Per evitare le derive del malessere e fare in modo che il risveglio della coscienza alimentare e non solo a cui stiamo partecipando si sviluppi in un movimento spirituale positivo e integrato; per non perdere la bussola nel labirinto di diete, consigli contrastanti e corsie di supermercati biologici, è importante ricordarsi di fare una cosa semplicissima (le cose importanti sono sempre molto semplici). Dobbiamo ciò ricordarci di mettere a fuoco cosa significa mangiare (e cucinare), cosa stiamo facendo quando mangiamo. Mangiare è un atto sacro alla cui base c’è sempre l’Amore. E’ l’Amore, in ultima istanza, che permette alle mele di crescere sugli alberi. E’ l’Amore la sostanza che costituisce l’universo (alcuni la chiamano energia, ma è la stessa cosa). E’ l’Amore quel fuoco sacro che arde dentro di noi così come al centro del cosmo e che permette a ogni cosa di cambiare continuamente forma, trasformandosi, evolvendosi fino a quando non riuscirà a riconoscersi dio.

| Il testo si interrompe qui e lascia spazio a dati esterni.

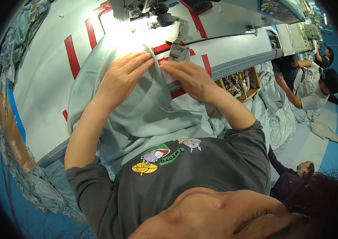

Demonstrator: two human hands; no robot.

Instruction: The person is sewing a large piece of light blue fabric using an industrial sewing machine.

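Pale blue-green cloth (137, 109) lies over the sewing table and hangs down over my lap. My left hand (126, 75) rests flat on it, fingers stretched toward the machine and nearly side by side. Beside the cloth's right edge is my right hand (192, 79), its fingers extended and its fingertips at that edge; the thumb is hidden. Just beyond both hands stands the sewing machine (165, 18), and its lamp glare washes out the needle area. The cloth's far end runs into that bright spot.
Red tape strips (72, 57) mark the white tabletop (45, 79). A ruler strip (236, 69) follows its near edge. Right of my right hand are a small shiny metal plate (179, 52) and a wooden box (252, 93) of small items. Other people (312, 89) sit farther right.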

Gli induisti lo chiamano Agni. Agni è il fuoco sacro delle offerte agli dei, ma anche la fiamma che arde nel focolare domestico, così come quella che brucia dentro di noi, vicino al nostro stomaco e in ogni nostra cellula. Agni è il principio del Fuoco, l’elemento Fuoco in tutte le sue manifestazioni. Le manifestazioni sono molte, ma lui è uno solo. Quando mangiamo, ricordiamoci che in realtà stiamo facendo un’offerta al dio del Fuoco che si trova dentro e fuori di noi. Stiamo unendoci alla Terra, stiamo riaffermando la nostra unità con il Tutto, stiamo nutrendoci di Dio. Perciò scegliamo cibi adatti alla bellezza di questo rito, cibi vivi che raccontino alle nostre cellule l’Amore che li ha fatti nascere, cibi connessi al cosmo. Consumiamo i pasti, sia che siamo soli oppure in compagnia, dedicando attenzione al processo alchemico che sta avvenendo in noi e ricordando che i pensieri, le emozioni e il cibo che ingeriamo, diventeranno noi, a livello fisico e sottile, alimentando il fuoco dell’Amore per il quale anche noi siamo legna da ardere e al tempo stesso fiamma che sale al cielo.
“Quando riflettiamo su una mela, vediamo l’universo intero. Tutti i pianeti e le stelle, il sole, la luna, gli oceani, i fiumi, le foreste, i campi e ogni creatura si ritrovano in questa mela. Il melo è la manifestazione di un intreccio infinito di vite, di cui ogni parte è essenziale alla sua esistenza. La mela è il dono dell’albero e dell’universo infinito, che si propaga e si celebra attraverso di essa. I semi cadono, insieme alla mela, e diventano nuovi alberi oppure vengono mangiati dagli uomini, dagli orsi o dagli uccelli e sparsi a una distanza maggiore, perpetuando e beneficiando l’albero e tutto il sistema, realizzandosi in un’enormità, complessità e perfezione assolute.”